Ticket #5683 (closed bug: duplicate)
onload fires before document.body exists, in dynamically written iframes in FF
| Reported by: | joelfinch | Owned by: | |
|---|---|---|---|
| Priority: | minor | Milestone: | 1.4 |
| Component: | core | Version: | 1.3.2 |
| Keywords: | Cc: | ||
| Blocking: | Blocked by: |
Description
If an iframe's HTML is completely replaced via script (e.g. using document.write) the onload event for the re-written window can trigger immediately, before DOMContentLoaded, and more importantly, before document.body is created.
This causes a script error in jQuery's W3C Box Model test function, which expects document.body to exist when ready() is called.

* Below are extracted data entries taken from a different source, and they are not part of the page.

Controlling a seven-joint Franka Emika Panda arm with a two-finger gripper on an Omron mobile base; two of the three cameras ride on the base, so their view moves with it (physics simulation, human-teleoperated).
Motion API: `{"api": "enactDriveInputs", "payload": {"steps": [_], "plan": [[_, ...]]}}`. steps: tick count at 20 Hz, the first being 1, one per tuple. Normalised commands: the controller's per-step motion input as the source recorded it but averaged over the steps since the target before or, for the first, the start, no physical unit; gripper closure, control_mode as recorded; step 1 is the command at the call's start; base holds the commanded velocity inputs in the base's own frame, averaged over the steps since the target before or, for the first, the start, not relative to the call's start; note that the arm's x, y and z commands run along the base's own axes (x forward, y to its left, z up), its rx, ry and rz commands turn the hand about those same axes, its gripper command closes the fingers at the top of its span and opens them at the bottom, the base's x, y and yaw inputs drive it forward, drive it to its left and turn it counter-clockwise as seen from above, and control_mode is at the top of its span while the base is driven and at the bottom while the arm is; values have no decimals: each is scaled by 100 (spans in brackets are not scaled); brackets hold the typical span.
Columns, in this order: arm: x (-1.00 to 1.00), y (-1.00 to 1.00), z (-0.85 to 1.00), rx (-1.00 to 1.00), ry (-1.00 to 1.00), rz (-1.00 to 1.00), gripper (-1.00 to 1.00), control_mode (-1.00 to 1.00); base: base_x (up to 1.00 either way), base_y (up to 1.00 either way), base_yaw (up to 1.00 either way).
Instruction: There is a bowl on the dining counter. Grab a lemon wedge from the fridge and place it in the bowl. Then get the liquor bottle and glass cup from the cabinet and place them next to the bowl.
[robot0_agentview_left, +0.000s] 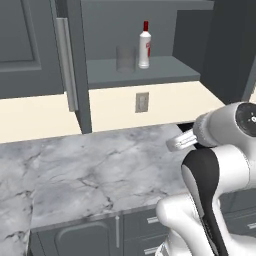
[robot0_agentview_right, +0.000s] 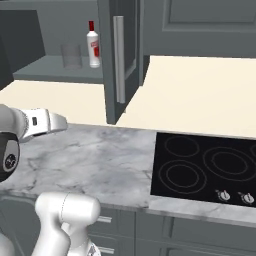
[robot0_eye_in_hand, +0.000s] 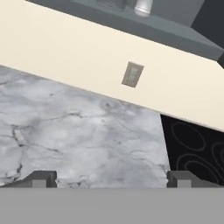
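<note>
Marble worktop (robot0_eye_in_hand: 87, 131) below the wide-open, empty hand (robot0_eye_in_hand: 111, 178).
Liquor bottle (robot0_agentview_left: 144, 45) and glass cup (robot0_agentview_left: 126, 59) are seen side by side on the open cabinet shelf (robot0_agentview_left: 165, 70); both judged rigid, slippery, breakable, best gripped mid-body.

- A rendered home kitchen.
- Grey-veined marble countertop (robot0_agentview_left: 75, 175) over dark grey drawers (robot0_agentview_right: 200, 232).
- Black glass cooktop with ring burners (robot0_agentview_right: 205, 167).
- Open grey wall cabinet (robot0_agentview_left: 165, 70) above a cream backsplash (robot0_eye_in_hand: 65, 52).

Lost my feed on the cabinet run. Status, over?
Gripper open, empty, above the marble counter. Bottle and glass upright on the open cabinet shelf, untouched. Nothing in the way.
</note>
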Motion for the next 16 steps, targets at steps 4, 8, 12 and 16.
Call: {"api": "enactDriveInputs", "payload": {"steps": [4,8,12,16], "plan": [[27,10,41,0,-38,8,-100,-100,0,0,0],[21,18,67,0,-38,1,-100,-100,0,0,0],[17,19,71,2,-30,0,-100,-100,0,0,0],[23,12,96,16,-17,2,-100,-100,0,0,0]]}}
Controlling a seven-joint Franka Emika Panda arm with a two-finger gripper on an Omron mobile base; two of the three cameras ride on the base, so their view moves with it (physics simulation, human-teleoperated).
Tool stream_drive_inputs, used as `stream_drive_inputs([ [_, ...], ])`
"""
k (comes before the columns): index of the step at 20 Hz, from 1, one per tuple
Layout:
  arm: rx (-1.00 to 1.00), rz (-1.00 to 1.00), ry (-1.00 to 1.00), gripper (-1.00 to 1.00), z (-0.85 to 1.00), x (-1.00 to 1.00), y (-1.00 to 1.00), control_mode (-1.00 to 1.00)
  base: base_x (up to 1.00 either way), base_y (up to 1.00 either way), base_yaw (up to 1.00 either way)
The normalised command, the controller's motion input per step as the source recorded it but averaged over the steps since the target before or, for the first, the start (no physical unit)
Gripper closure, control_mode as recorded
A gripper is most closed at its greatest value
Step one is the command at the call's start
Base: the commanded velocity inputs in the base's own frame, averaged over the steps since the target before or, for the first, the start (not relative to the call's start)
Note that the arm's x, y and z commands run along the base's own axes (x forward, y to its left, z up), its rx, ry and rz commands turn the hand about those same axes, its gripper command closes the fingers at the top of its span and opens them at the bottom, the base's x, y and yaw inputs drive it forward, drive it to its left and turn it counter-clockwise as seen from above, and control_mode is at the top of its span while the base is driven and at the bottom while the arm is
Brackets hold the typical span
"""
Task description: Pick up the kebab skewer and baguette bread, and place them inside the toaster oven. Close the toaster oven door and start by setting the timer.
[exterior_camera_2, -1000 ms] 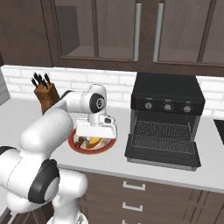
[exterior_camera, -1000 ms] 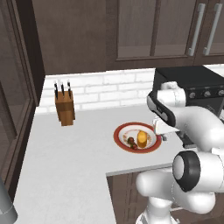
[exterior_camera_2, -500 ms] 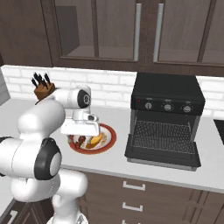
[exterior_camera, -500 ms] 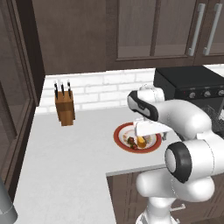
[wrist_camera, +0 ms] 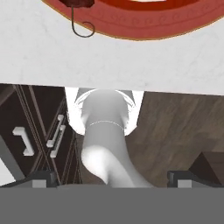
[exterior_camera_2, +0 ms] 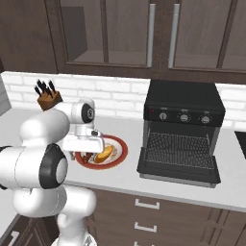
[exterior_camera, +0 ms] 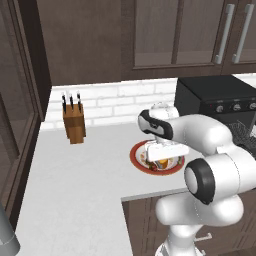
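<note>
The arm is folded low over the counter [exterior_camera: 75, 190], its hand hanging right above the red-rimmed plate [exterior_camera_2: 121, 148], and the gripper [exterior_camera_2: 91, 144] sits over the plate's left half. From where I stand I cannot tell whether its fingers are apart or together; the white hand body hides them in both base views, and in the hand view the two dark tips [wrist_camera: 41, 177] rise at the bottom corners, set wide apart. The bread [exterior_camera_2: 104, 154], golden-orange, lies on the plate just under and to the right of the hand. The skewer [exterior_camera_2: 86, 158] lies beside it toward the plate's left edge, its dark chunks partly hidden by the hand; in the hand view its curled wire end [wrist_camera: 83, 27] hangs over the plate rim onto the white counter. The oven [exterior_camera_2: 185, 103] stands well to the right of the plate, against the brick wall, with its door [exterior_camera_2: 178, 168] folded down flat and the wire rack showing inside. A knife block [exterior_camera: 74, 122] stands far off to the left.
</note>
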Motion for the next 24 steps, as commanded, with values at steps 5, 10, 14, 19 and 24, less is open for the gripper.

The script error shows up when using Firefox 3.5.6, though the same error occurs in older versions also.
The problem seems to be dependent on file load times and caching, and occurs most frequently on intranet rather than internet connections. I think this is because of the speed of intranet responses.
Since window.onload doesn't technically make any claims about the availability of the DOM (and it's apparent that FF considers them as separate states), perhaps the fallback onload handler should check/wait for document.body before proceeding?
Change History
Please follow the bug reporting guidlines and use jsFiddle when providing test cases and demonstrations instead of pasting the code in the ticket.